Your objective »
Of all the entries below, only the lines from the one with "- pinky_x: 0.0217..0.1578" up to and including the one with "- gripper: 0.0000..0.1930" are to be duplicated exactly.
▼
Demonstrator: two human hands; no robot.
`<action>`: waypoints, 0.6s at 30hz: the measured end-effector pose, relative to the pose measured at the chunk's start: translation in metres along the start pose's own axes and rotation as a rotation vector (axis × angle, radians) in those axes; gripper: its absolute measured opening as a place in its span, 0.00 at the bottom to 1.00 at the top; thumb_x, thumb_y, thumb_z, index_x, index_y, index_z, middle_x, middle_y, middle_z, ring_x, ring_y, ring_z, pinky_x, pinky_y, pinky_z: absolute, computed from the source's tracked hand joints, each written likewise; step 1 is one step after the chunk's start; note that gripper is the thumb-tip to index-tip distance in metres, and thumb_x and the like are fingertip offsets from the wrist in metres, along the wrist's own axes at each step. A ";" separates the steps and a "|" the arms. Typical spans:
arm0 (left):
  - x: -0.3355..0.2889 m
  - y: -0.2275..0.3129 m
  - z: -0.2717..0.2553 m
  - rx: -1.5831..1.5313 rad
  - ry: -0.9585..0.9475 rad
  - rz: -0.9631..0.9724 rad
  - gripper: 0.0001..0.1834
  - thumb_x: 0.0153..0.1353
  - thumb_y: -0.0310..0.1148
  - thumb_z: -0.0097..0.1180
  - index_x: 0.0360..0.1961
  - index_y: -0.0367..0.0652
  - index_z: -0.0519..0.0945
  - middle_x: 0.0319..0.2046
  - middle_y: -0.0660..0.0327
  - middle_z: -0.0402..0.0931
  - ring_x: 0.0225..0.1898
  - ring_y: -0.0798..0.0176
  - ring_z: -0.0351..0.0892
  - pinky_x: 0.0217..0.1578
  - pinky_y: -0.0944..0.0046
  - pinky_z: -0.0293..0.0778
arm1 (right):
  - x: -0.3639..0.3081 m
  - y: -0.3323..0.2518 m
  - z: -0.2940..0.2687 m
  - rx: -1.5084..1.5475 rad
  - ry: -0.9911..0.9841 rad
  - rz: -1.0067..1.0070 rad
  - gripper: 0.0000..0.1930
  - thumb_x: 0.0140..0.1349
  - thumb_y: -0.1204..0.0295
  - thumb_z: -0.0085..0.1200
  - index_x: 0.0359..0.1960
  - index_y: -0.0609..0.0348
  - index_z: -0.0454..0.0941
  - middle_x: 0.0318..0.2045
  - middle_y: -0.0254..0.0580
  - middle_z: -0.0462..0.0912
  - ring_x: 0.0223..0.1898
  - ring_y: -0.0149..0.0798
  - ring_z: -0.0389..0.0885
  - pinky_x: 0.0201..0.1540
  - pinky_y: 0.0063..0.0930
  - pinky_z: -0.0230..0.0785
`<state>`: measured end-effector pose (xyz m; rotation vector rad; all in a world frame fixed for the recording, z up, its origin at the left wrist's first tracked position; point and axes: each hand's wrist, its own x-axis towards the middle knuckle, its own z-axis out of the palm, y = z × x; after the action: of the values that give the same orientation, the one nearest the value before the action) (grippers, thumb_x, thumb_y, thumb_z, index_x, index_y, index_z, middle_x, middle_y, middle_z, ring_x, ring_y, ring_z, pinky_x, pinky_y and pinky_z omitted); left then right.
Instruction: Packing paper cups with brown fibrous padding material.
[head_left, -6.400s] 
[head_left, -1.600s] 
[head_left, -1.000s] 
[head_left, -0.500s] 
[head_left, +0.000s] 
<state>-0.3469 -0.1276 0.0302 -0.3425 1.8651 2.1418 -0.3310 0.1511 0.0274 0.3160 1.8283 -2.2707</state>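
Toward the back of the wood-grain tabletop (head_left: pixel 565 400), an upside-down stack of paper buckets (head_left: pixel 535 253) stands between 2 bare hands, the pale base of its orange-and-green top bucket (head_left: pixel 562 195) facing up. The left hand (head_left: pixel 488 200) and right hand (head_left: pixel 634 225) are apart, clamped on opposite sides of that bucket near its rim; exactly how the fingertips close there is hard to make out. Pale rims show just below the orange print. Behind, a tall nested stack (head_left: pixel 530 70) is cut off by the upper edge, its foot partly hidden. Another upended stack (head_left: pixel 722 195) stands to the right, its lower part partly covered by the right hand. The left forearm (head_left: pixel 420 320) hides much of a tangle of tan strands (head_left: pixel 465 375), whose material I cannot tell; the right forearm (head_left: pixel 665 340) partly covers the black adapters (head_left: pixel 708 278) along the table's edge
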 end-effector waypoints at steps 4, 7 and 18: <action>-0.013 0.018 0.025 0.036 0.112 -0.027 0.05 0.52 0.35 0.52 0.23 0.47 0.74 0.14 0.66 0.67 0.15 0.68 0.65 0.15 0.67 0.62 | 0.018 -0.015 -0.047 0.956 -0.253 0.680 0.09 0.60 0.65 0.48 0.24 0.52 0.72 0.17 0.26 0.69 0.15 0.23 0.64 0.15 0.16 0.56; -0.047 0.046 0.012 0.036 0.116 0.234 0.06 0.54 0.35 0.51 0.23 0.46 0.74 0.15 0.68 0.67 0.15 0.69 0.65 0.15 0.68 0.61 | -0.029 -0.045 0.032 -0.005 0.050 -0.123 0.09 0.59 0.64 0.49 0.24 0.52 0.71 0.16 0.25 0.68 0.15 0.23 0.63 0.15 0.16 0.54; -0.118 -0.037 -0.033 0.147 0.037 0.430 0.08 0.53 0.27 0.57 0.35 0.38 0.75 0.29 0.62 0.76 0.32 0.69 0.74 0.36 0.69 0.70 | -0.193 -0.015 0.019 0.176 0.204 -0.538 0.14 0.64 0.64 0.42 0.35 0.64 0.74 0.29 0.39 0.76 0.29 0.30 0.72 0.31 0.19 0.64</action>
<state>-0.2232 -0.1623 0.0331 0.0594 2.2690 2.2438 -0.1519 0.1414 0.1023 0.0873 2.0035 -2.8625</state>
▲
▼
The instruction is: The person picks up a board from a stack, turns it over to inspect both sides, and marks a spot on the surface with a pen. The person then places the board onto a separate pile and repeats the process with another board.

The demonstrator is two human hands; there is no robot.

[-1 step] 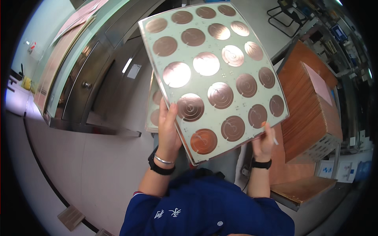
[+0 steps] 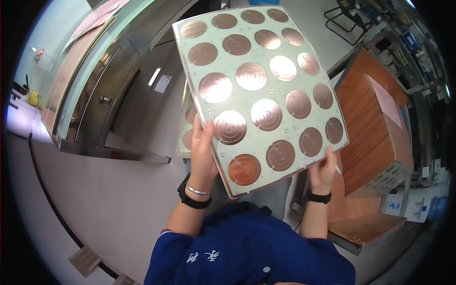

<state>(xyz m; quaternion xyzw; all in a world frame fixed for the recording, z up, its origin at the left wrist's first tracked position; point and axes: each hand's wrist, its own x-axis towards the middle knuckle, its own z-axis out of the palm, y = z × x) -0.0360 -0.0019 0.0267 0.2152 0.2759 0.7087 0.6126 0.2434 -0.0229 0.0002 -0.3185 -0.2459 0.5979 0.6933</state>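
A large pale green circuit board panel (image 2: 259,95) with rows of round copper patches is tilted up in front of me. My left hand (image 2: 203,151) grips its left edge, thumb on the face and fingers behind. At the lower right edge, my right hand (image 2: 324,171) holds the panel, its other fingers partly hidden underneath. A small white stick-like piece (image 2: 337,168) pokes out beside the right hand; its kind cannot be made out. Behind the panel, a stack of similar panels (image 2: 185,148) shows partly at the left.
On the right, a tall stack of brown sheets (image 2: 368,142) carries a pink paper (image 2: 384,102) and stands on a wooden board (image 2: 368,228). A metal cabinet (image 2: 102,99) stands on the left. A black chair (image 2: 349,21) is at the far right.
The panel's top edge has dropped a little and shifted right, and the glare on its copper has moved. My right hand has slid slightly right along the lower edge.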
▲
Answer space »
  - pinky_x: 0.0217..0.1578
  - pinky_y: -0.0944..0.0046
  - pinky_z: -0.0293..0.0778
arm1 (right):
  - x: -0.3639..0.3081 m
  - y: -0.3323..0.2518 m
  - z: -0.2940..0.2687 m
  - rx: -1.5084..1.5475 rad
  - ry: -0.9911..0.9841 rad
  - rz: -1.0067..1.0070 rad
  - gripper: 0.0000..0.1930

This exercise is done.